International Language Environments Guide

Chapter 2 General Internationalization Features

This chapter discusses several internationalization features contained in the Oracle Solaris operating system. The chapter covers the following topics.

Support for Code Set Independence

EUC is an abbreviation for Extended UNIX® Code. The Oracle Solaris operating system supports non-EUC encodings such as PC-Kanji (better known as Shift_JIS) in Japan, Big5 in Taiwan, and GBK in the People's Republic of China. Because a large part of the computer market demands non-EUC codeset support, the current Oracle Solaris environment provides a solid framework to enable both EUC and non-EUC code set support. This support is called Code Set Independence, or CSI.

The goal of CSI is to remove dependencies on specific code sets or encoding methods from Oracle Solaris operating system libraries and commands. The CSI architecture enables the Oracle Solaris operating system to support any UNIX file system safe encoding.

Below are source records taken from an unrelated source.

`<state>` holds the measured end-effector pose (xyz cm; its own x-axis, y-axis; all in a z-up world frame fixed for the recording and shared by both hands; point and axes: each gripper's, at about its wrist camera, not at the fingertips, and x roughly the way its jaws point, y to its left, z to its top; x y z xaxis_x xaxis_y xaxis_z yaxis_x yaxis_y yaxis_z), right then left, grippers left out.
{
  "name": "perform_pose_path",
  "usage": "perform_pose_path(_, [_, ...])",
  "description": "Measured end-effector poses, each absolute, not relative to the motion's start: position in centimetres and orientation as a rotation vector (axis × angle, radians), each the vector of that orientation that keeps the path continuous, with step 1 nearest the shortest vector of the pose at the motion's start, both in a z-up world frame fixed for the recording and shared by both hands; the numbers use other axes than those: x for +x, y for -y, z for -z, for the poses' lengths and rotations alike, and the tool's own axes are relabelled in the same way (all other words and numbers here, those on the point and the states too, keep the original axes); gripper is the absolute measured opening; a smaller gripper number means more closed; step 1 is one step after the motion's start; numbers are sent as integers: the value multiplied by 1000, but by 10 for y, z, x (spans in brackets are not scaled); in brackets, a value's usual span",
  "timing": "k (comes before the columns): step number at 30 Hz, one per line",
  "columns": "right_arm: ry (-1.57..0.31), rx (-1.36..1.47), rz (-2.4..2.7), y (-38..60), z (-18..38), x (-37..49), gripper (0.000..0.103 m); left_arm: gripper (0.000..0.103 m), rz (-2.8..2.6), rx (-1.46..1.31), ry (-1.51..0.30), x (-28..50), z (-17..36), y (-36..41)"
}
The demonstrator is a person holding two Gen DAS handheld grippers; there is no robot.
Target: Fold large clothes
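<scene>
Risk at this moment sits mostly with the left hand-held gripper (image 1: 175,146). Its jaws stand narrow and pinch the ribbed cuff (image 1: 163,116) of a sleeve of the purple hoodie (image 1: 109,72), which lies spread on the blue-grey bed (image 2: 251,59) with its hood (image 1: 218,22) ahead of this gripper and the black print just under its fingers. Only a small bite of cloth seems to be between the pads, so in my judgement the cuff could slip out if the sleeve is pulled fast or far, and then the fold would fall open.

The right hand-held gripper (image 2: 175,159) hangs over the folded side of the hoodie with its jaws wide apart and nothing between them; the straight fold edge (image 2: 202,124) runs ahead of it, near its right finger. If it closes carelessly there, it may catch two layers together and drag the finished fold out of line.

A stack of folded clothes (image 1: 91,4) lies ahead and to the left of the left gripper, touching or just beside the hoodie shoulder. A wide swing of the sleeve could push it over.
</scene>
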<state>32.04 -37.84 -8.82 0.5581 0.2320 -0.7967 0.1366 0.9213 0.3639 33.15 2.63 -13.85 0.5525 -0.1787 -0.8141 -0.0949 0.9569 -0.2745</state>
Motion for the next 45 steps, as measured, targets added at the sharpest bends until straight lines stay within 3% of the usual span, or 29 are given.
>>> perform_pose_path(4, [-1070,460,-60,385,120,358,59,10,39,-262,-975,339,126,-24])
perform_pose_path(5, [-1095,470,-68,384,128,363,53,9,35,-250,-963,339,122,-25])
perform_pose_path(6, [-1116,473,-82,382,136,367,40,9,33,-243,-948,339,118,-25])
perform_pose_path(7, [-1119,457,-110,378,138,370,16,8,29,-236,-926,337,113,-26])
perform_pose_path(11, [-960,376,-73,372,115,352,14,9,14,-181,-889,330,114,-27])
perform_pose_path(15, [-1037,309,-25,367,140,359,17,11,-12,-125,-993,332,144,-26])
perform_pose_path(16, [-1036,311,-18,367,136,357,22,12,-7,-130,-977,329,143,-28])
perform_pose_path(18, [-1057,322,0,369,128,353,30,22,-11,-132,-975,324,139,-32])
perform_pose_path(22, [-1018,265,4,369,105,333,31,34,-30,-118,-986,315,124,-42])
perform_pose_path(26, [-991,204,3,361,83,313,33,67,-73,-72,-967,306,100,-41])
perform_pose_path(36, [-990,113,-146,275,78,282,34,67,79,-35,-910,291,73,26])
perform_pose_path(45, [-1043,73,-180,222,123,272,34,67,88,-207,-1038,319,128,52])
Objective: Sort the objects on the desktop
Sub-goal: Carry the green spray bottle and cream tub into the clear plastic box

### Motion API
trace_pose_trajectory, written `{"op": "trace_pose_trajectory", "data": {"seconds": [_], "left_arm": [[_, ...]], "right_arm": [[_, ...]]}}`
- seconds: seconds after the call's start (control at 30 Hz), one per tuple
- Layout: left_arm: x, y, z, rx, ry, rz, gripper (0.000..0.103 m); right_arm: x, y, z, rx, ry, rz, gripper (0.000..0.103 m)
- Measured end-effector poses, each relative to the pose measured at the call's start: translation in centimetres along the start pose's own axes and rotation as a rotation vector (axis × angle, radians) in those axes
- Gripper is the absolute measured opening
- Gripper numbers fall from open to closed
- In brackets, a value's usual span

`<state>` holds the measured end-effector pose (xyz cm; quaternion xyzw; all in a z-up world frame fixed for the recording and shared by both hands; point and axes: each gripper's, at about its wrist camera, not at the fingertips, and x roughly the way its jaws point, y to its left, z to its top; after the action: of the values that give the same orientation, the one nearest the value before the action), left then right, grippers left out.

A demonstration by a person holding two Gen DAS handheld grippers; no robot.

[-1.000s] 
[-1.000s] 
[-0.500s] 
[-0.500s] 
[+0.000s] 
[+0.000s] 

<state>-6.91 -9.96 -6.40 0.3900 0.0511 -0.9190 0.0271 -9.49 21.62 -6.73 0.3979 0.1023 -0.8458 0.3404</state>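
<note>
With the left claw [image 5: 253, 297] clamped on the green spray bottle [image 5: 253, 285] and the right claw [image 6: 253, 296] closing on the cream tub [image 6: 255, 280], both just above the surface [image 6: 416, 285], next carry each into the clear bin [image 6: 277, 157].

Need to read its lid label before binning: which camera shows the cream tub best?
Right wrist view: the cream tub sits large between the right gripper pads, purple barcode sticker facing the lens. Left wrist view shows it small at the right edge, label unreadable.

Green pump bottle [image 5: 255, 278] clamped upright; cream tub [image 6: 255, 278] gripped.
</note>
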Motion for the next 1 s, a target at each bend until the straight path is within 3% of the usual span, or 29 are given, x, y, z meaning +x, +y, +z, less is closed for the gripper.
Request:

CSI supports a number of new code sets, such as UTF-8, PC-Kanji, and Big5.

CSI Approach

Code set independence enables application and platform software developers to keep their code independent of any encoding, such as UTF-8. CSI also provides the ability to adopt any new encoding without having to modify the source code. This architecture approach differs from Java internationalization because applications do not have to be to be UTF-16–dependent.

Many existing internationalized applications (for example, Motif) automatically inherit CSI support from the underlying system. These applications work in the new locales without modification.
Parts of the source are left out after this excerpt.